12月3日(水)

 もう12月だ! 1年はほんとにはやいねえ。ことに今年は夏以降公私ともにいろんなことがありすぎて、ほんとに飛ぶように過ぎていった感じ。忙しかったわりに全然お金は入ってこなかったので、まさにビンボーヒマなしだが、来年の夏前ぐらいまでは同じような状況が続きそうで、ちょっとげんなりしている。

 午前中は近所の保健センターで毎年恒例の胃ガンと大腸ガンの検査。それから近所のかかりつけの医者で、もろもろの健康診断。一応この日のために2日間酒抜きで挑んだので、数値は多少改善しているのではと期待しているのだが、友人から「それはふだんのお前の姿ではないから、そんなことででっちあげた数値に意味はない」と言われた。そりゃリクツかもしれんが、気休めでもなんでも、数値が良くなったという事実が欲しいのだよ。それに酒を抜けばいつでもこの数値になるという安心感もあるしね。このトシになるといろいろあるんです、若者にはわからないことが。2日間の酒抜きは思ったほど辛くなかったので、これを気に断酒でもすればいいのだが、検査が終わるとあっさり元の木阿弥になってしまうのが我ながら情けない。

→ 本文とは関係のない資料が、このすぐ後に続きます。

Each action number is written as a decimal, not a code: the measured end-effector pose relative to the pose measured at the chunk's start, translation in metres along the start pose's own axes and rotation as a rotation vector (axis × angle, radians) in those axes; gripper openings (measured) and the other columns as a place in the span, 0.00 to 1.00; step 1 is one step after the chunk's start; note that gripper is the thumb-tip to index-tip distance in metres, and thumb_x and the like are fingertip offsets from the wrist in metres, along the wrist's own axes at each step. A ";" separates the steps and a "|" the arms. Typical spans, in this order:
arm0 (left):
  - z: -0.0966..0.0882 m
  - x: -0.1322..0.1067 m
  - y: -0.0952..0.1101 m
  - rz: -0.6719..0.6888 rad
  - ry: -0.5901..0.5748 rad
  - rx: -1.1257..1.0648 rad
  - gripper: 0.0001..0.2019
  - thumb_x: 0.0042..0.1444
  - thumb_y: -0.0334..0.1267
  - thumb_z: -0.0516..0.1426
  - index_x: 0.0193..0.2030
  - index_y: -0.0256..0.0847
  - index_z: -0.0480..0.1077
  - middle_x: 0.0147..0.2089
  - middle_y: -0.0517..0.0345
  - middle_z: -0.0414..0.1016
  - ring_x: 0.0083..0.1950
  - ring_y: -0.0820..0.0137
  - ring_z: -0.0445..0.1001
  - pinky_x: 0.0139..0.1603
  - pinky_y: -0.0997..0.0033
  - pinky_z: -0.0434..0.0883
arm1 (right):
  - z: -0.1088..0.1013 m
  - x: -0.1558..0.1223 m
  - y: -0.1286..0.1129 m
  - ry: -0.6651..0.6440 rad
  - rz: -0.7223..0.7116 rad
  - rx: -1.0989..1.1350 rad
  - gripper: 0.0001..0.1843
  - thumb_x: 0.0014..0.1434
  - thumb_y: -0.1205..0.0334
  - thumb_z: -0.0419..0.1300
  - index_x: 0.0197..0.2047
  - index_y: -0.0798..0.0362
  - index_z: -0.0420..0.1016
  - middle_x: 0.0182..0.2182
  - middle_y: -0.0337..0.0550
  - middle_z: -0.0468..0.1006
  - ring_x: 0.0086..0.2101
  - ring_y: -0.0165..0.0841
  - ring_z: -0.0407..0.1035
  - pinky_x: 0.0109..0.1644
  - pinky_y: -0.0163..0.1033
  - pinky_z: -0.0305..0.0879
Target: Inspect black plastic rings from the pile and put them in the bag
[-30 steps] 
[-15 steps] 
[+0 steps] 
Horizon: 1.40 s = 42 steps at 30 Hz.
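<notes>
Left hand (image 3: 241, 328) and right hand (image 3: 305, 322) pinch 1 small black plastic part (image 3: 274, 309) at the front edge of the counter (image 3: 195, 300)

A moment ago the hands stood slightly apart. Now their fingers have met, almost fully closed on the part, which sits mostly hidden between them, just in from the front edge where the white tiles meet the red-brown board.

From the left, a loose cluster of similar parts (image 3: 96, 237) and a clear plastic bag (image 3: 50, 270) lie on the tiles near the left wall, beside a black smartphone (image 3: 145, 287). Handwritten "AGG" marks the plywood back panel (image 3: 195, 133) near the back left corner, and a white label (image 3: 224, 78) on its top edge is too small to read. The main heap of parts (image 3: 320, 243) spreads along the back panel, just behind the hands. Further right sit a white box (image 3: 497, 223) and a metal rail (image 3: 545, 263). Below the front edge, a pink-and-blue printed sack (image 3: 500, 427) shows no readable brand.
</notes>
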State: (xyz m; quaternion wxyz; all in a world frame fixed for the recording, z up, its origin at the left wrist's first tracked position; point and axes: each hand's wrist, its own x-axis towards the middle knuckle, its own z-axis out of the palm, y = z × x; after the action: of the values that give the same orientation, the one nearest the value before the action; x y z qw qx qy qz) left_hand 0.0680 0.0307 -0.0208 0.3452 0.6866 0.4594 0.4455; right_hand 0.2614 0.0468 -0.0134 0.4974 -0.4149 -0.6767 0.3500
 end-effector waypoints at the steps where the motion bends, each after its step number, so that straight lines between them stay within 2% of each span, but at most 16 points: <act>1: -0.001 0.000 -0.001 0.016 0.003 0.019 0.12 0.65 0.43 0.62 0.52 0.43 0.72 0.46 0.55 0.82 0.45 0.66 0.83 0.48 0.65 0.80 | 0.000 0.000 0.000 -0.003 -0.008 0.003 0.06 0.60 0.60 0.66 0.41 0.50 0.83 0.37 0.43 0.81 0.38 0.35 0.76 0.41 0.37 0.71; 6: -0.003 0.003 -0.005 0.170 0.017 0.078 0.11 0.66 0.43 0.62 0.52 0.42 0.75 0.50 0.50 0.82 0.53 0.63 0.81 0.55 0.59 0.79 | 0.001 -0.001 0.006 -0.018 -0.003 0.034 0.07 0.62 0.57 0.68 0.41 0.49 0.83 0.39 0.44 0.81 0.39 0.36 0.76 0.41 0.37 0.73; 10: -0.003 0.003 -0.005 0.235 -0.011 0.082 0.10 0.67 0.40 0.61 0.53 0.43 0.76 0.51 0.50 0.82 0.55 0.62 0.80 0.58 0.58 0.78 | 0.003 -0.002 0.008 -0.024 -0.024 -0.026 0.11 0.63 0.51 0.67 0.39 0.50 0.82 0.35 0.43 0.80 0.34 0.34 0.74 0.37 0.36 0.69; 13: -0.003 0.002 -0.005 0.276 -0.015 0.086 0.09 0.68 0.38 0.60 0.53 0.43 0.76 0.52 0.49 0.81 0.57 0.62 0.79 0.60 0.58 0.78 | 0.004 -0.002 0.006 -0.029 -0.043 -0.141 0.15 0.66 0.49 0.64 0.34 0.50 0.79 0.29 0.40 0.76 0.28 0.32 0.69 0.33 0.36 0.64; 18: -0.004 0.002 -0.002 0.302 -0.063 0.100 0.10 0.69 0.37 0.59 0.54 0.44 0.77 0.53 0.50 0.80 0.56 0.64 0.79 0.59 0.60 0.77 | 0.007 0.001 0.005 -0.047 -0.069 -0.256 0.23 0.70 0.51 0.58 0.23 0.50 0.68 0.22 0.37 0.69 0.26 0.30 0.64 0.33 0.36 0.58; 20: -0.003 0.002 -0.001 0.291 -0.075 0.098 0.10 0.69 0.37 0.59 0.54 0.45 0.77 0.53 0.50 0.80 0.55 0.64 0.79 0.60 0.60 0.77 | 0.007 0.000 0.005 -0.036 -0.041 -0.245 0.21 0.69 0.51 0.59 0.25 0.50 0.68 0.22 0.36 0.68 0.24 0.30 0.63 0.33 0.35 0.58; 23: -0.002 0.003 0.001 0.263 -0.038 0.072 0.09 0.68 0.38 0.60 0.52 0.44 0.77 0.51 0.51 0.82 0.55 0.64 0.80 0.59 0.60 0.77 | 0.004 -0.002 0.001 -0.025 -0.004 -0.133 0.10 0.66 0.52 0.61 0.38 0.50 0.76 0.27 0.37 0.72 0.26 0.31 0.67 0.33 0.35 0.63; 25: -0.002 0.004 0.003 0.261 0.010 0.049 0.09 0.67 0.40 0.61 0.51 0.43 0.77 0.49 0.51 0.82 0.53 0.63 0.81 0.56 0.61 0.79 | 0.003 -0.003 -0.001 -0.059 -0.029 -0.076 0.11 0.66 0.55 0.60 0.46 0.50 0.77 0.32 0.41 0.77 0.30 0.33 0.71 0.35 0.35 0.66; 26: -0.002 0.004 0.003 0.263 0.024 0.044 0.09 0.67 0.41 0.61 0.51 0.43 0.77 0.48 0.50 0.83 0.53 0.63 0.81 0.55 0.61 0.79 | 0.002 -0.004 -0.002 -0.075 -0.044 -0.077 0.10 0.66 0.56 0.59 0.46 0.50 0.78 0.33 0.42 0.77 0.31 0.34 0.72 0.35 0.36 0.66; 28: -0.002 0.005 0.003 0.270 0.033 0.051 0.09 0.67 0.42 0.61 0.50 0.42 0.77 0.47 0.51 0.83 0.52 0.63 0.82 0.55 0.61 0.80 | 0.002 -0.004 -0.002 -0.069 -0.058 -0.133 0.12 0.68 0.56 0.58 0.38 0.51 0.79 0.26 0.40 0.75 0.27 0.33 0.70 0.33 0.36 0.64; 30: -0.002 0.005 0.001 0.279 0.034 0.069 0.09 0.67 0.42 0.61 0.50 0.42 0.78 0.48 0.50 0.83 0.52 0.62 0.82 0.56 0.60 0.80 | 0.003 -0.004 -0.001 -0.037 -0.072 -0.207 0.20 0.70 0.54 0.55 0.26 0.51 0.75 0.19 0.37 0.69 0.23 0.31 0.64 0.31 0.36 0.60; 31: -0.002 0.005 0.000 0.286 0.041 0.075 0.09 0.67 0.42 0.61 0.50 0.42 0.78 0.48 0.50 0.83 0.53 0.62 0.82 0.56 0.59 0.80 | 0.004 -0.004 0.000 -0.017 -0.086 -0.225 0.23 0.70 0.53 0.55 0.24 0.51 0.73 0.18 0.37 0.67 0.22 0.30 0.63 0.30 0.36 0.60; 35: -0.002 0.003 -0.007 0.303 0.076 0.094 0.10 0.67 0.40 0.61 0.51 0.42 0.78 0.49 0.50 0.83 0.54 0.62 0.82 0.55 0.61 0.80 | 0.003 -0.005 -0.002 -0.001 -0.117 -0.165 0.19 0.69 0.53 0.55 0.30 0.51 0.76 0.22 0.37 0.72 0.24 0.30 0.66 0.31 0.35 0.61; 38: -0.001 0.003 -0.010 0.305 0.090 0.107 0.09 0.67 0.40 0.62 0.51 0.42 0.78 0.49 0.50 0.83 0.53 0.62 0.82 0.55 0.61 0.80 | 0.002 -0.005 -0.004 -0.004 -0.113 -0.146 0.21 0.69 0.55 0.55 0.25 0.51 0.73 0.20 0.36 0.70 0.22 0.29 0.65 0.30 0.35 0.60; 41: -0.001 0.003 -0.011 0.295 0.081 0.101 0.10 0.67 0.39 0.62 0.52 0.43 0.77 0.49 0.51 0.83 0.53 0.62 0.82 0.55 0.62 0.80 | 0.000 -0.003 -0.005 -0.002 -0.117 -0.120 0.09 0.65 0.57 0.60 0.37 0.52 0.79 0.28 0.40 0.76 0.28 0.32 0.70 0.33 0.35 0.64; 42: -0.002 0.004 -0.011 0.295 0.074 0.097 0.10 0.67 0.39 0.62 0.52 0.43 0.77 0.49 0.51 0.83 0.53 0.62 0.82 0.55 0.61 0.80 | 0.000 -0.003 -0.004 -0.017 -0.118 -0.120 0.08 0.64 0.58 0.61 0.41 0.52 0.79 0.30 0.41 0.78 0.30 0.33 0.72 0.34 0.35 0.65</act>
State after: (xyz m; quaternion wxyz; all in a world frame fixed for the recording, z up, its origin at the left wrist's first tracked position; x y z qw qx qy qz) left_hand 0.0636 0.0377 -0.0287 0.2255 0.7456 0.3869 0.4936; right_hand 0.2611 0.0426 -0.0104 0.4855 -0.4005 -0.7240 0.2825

 午後は市ヶ谷の某誌編集部で打ち合わせ……のはずが、なぜか撮影スタジオに連れていかれ、ポートレイトを撮られるはめになる。オーディオ関係の記事を書くことになり、筆者近影が欲しいということらしい。なぜかオーディオ界というのは書き手の写真を麗々しく載せる習慣があるのだが(オーディオ雑誌には、ほぼ例外なく記事を書いているオーディオ評論家のおっさんの写真が載っている)、誰もオレなんかの写真を見ても喜ばないと思うんだけど。

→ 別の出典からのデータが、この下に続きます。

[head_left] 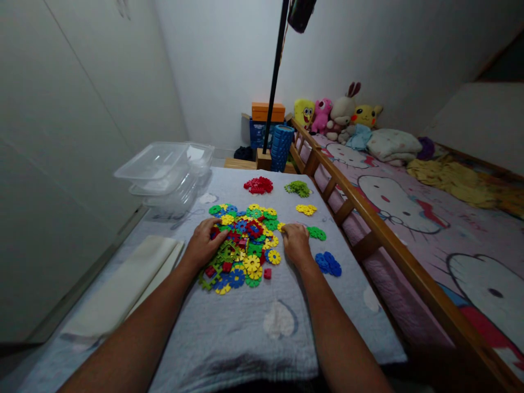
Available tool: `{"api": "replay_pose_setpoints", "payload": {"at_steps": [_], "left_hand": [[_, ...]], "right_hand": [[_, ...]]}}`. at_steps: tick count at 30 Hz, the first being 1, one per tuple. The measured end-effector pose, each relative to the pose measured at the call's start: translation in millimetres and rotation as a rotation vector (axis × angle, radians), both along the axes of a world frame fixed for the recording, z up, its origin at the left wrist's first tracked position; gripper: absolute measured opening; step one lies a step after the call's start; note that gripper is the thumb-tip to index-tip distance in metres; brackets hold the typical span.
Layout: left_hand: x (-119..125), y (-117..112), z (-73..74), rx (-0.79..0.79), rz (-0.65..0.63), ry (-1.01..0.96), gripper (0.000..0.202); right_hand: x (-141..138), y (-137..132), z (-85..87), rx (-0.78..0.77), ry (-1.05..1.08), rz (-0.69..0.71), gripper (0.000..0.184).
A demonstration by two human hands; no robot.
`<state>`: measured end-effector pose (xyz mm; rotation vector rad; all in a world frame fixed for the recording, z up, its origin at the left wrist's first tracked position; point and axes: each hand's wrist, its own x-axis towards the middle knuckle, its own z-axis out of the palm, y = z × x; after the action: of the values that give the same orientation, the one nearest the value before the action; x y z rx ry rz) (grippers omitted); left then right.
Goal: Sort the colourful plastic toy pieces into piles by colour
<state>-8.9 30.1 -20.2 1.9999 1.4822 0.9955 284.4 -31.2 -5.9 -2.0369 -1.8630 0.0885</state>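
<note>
A mixed pile of plastic building pieces [252, 263] lies in the middle of the cloth, with yellow, green and blue notched discs among red and olive-green square pieces. My left hand [203, 242] rests on the pile's left edge, thumb and fingers apart around a red piece [214, 233]. At the pile's right side, my right hand [297, 243] pinches a yellow notched disc [281, 226] between thumb and fingertips. Sorted heaps stand beyond and to the right: red pieces [258, 185], light-green pieces [298, 189], yellow discs [306, 209], green discs [316, 233] and blue discs [328, 264].
Stacked clear plastic containers [153, 164] stand at the far left of the cloth-covered table [254, 333]. A folded cream cloth [123, 284] lies nearer on the left. Along the right runs a wooden bed rail [368, 218]. A black pole [274, 82] rises behind the table.
</note>
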Motion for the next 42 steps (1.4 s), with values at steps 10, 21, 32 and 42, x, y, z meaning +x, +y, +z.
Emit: {"api": "replay_pose_setpoints", "payload": {"at_steps": [10,21,32,42], "left_hand": [[-1,1,-2.4,0.031,-0.005,0.008,0.048],[0,0,-0.8,0.025,-0.006,0.003,0.048],[-1,1,-3.7,0.016,-0.001,0.000,0.048],[-1,-1,-0.4,0.002,-0.008,0.010,0.049]], "right_hand": [[4,17,8.9,-0.084,-0.105,0.017,0.043],[88,78,18.6,0.038,-0.147,-0.084,0.030],[136,51,19.7,0.117,0.045,-0.143,0.030],[134,-49,10.8,-0.046,0.100,-0.085,0.037]]}}
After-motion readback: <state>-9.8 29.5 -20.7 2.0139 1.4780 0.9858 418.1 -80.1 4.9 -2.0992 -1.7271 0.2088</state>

 一旦帰宅してからライター講座。終了後の宴席で、受講生同士が「メロスピがどうの……」と話している。メロスピ? メロスピって何だ? ごく当たり前の共通符丁として彼らは話しているのだが、オレにはなんのことやらさっぱりわからず。恥を忍んで意味を聞く。その場では「ふーん」と思って終わりだったのだが、帰りの電車の中で、意味と語感のギャップが無性におかしくなり、笑いが止まらなくなる。あまりにおかしいのでその場で、携帯メールのアドレスを知ってる人に片っ端から意味を問うメールを出してしまった。いや、酔っていたとはいえ、深夜に大変失礼しました>みなさま。ちなみに意味を知っていたのはひとりだけ。「その筋」ではごく当たり前の一般名詞として使われてるようだけど、たぶんこのサイトを見ているような人は大半がなじみのないコトバだろう。ある人からは「エロメールの一種ですか?」と言われたが、全然ちがいます。いや、世の中にはいろんなコトバがあるもんだ。ちなみに音楽用語。意味を知りたい人は、グーグルかなんかで適当に検索すると出てきます。

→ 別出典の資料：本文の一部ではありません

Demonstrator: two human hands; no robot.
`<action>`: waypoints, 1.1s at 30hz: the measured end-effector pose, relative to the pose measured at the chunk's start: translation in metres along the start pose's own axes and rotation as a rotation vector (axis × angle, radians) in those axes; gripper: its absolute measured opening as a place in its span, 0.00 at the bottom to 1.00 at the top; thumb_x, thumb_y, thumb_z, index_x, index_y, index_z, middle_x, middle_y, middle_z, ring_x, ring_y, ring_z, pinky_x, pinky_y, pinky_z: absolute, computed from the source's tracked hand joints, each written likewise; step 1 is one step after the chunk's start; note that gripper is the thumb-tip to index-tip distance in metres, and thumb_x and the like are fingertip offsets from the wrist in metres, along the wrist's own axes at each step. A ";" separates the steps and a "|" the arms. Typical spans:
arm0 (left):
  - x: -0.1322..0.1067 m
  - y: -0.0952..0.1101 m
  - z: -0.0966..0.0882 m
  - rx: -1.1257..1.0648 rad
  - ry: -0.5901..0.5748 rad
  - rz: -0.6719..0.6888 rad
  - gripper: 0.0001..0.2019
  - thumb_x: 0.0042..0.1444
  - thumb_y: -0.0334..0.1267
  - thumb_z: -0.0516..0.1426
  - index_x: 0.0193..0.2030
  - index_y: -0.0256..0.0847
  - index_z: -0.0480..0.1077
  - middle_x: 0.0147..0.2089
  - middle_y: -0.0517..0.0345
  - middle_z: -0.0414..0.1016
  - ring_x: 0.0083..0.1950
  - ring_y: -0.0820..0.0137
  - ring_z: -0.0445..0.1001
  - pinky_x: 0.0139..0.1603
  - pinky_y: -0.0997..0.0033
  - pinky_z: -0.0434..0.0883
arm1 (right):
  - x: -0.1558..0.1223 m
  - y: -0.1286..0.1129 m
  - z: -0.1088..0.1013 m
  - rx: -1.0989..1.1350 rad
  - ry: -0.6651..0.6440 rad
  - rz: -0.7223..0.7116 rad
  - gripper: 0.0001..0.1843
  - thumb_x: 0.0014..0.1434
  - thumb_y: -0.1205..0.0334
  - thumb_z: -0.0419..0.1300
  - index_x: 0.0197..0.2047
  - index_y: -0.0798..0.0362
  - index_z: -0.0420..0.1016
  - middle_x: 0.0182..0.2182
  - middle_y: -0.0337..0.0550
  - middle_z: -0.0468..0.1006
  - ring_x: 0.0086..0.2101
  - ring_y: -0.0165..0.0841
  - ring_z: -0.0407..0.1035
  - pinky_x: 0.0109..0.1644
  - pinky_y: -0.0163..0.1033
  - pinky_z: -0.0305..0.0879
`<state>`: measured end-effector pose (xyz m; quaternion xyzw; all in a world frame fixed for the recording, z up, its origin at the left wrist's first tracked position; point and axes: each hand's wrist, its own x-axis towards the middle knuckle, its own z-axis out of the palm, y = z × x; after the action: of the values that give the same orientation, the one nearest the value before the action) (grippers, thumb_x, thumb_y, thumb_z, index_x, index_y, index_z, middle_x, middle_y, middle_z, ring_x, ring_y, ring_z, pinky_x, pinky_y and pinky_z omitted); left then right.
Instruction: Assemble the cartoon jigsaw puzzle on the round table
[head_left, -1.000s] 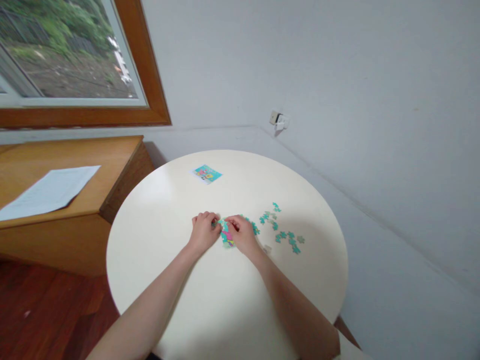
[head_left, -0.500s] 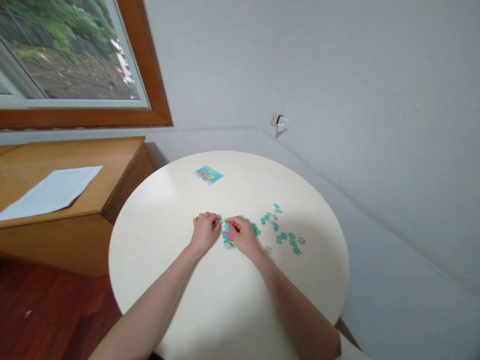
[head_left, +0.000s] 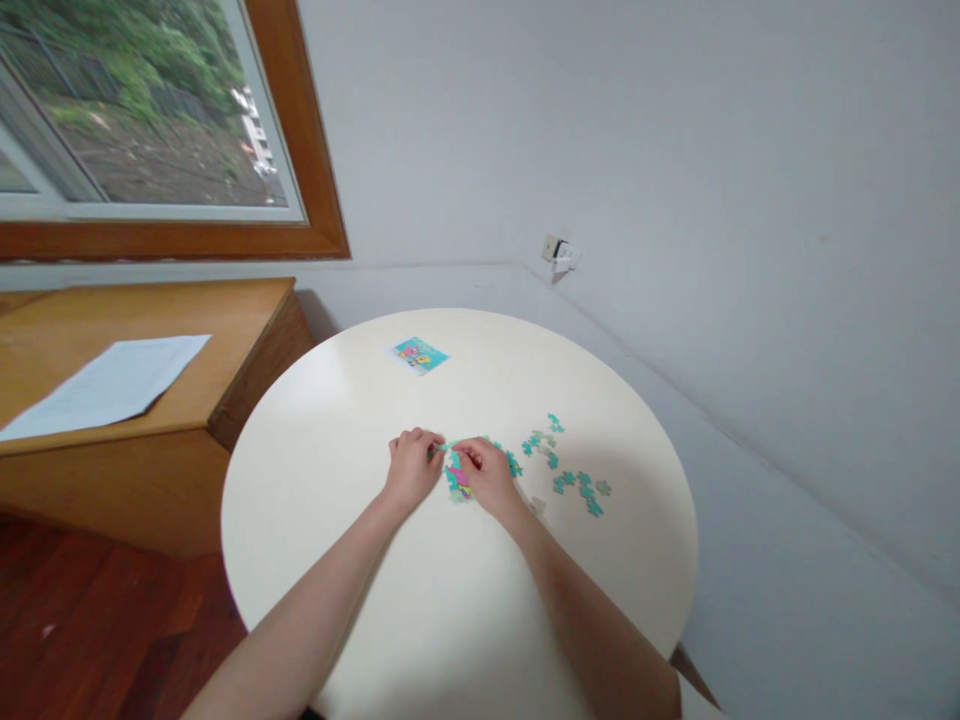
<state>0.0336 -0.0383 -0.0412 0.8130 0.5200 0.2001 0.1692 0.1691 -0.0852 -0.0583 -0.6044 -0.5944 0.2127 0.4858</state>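
Observation:
Both my hands meet over a small joined patch of teal and pink puzzle pieces (head_left: 456,482) near the middle of the round cream table (head_left: 322,520). My left hand (head_left: 411,467) has its fingers curled, pinching the patch's upper left edge. My right hand (head_left: 489,473) is curled too, fingertips pressed on the patch's top right. Several loose teal puzzle pieces (head_left: 570,475) lie scattered just right of my right hand. A small picture card (head_left: 418,354) lies at the table's far side.
A wooden desk (head_left: 135,440) with a sheet of paper (head_left: 112,382) stands left of the table, under a wood-framed window (head_left: 150,130). Grey walls meet behind the table, with a wall socket (head_left: 559,250) in the corner. Dark wooden floor (head_left: 90,620) shows lower left.
My hands stay on the joined patch with only slight finger shifts. The view has drifted a little, moving everything slightly down and right.

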 end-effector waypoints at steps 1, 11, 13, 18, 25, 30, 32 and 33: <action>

 あ、29日の日記で書いた「ある人」に関する噂話ですが、あれ、まったくのデマでした。知人から聞いた話だったんだけど、あとで確認したら「そんなことを言った覚えはない」と言われてしまった。おかしいなあ。確かに聞いたんだけどなあ。なんか「羅生門」みたいな成り行きに首をひねりながら、結果としてデタラメを書いてしまったことをお詫びします。ややこしいので、当該の部分も削除しました。